Накануне свадьбы Геннадий Петрович и Таня исчезли. Они не явились на репетицию. Они не явились к Альбине обедать. Вообще никуда не явились! Зато Мариночке Андреевой дозарезу понадобился рецепт картофельных оладий. Якобы за ним она забежала к Альбине, ехидно покосилась на пустые тарелки и с рассчитанным садистским торжеством объявила, что Геннадий Петрович к обеду не придет, не придет к ужину – и не придет, очевидно, никогда, потому что уже полтора месяца живет с Таней на частной квартире в Новом городе.

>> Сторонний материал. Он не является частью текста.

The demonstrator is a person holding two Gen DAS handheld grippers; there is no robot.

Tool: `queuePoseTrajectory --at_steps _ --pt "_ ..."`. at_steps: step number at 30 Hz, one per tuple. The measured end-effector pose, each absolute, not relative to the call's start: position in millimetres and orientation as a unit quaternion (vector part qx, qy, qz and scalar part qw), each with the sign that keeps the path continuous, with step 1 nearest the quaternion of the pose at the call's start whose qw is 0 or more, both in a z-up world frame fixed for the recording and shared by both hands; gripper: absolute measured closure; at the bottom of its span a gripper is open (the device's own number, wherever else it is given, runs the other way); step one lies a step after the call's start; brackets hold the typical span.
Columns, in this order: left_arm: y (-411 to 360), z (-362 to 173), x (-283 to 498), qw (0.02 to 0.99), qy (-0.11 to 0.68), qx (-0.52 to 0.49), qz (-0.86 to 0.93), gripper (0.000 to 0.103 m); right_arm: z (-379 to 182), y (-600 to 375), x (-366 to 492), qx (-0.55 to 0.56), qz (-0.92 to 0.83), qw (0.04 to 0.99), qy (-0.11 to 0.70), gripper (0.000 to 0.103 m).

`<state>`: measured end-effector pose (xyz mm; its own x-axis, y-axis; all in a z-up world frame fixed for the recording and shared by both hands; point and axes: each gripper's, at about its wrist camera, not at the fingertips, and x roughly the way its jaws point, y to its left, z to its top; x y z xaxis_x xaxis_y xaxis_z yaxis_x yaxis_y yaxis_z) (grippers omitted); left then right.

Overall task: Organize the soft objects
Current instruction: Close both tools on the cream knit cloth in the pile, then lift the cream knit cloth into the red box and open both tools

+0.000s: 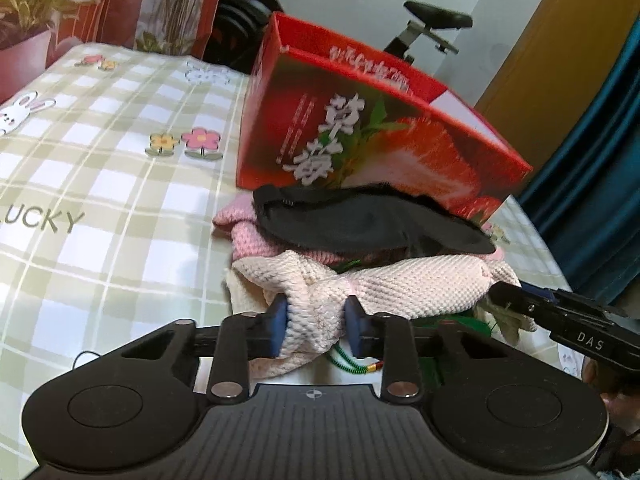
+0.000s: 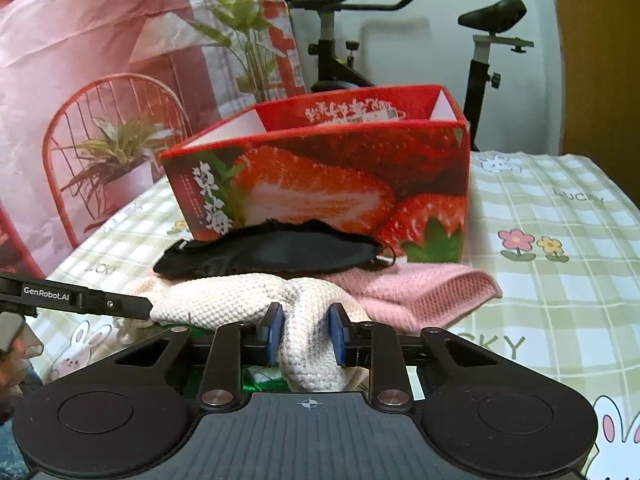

Альбина Мариночку вытолкала, даже запустила вслед (и попала между лопаток!) оброненной обидчицей туфлей с тяжелым пластмассовым копытом-платформой. Мариночка врала! Это невозможно! Как это Геннадий Петрович живет где-то с Таней, когда он живет здесь, с нею, обедает, ужинает, ложится в ее постель! А Таня не расстается с Глебкой. Да они вечно за ручку ходят, целуются на всех углах! Бред! Бред!

Не бред. Альбина знала, что не бред. И это настолько было невероятно, ужасно, кровосмесительно, что она не смела и про себя проговорить страшную правду. Но видела же она этого Ромео и эту Джульетту, и этот бесстыдно трясущийся балкон, и Геннашины прыжки, и Танин горячий немигающий взгляд!.. Но это ничего. Это наладится. После свадьбы утрясется. Водились и прежде за Геннашей грешки, но все всегда проходило. Уйдет, улетучится и это.

А Глебка как же?

Свадьбы не было, ничего не улетучилось. Геннаша жил с Таней, Глебка стал пить и играть не простых цельных парней, а психопатов и неврастеников. Альбина пыталась скандалить, стыдить Таню, однажды пришла даже на проклятую квартиру в Новом городе. Геннаша там схватил ее за плечо и отшвырнул спокойно, с холодной ненавистью правоты, не глядя в лицо. Альбина прошибла головой дверцу шкафа. Крови было совсем немного, только потом головные боли стали донимать. Геннаша раньше, случалось, бивал ее – и под настроение, и за грешки (у обоих, у обоих водились мелкие грешки, богема все-таки), но никогда ничем битье не отзывалось, она только краше делалась. Тогда любил. Теперь не любил – и покалечил.

Но Таню он тоже бил! Даже сильней, чем Альбину – или Таня громче и явственней кричала? Таня бегала по Новому городу взлохмаченная, вся в синяках, в полузастегнутом халатике, сверкая белыми тонкими ногами. А вечером им предстояло играть вместе. Ромео-Геннадий Петрович ловко и тяжко перемахивал через балкон, и они на сцене долго стояли, стянутые глубоким, долгим, настоящим, марающим помадой поцелуем, чтоб после спектакля, спотыкаясь и ничего кругом не видя от восторга, вместе брести в убогую, Таней прокуренную квартирку. Глебка-Меркуцио, убитый еще в первом акте, криво усмехался им вслед. Он с утра был пьян.